**Brief:** Retype each line below without a single alteration.

──────────────────────────────

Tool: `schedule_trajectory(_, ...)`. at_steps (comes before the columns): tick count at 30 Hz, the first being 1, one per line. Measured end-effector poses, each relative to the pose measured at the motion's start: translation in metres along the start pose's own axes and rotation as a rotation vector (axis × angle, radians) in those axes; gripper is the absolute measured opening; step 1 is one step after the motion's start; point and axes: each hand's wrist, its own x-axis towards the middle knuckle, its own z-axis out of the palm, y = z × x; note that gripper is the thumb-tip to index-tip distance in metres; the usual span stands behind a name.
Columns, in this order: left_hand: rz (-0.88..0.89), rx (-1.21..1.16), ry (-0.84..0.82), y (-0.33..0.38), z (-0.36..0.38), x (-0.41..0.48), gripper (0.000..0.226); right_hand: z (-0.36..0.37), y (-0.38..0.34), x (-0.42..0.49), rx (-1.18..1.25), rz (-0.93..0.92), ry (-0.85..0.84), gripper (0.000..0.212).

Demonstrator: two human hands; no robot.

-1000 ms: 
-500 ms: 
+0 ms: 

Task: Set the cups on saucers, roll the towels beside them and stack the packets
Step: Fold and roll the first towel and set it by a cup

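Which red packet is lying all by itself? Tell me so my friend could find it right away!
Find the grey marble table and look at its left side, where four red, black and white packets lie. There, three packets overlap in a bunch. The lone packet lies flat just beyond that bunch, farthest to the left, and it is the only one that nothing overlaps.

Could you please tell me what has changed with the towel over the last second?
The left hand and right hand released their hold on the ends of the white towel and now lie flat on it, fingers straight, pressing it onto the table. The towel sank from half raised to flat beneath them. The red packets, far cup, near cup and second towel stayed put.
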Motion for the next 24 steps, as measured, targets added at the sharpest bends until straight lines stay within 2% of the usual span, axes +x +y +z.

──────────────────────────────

**Task output:**
Tool: `schedule_trajectory(_, ...)`. at_steps (comes before the columns): tick count at 30 Hz, the first being 1, one per line. Measured end-effector poses, each relative to the pose measured at the motion's start: translation in metres along the start pose's own axes and rotation as a rotation vector (axis × angle, radians) in those axes; gripper is the absolute measured opening; step 1 is one step after the motion's start; point and axes: each hand's wrist, its own x-axis towards the middle knuckle, its own z-axis out of the palm, y = z × x; note that gripper is the thumb-tip to index-tip distance in metres; the usual span stands behind a name.
Columns, in this order: left_hand: rz (-0.88..0.89), rx (-1.21..1.16), ry (-0.84..0.82), y (-0.33..0.38), z (-0.36..0.38), x (-0.41..0.48), gripper (0.000..0.226); right_hand: z (-0.36..0.37), y (-0.38..0.34), x (-0.42..0.49), rx (-1.18..1.25), rz (-0.93..0.92), ry (-0.85..0.84), gripper (0.000..0.212).

Demonstrator: two human hands; no robot.

-1000 ms: 
-500 ms: 
+0 ms: 

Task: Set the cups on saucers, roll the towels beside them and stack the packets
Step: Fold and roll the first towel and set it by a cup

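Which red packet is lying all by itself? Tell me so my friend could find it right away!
Find the grey marble table and look at its left side, where four red, black and white packets lie. There, three packets overlap in a bunch. The lone packet lies flat just beyond that bunch, farthest to the left, and it is the only one that nothing overlaps.

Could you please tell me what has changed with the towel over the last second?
The left hand and right hand released their hold on the ends of the white towel and now lie flat on it, fingers straight, pressing it onto the table. The towel sank from half raised to flat beneath them. The red packets, far cup, near cup and second towel stayed put.
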Motion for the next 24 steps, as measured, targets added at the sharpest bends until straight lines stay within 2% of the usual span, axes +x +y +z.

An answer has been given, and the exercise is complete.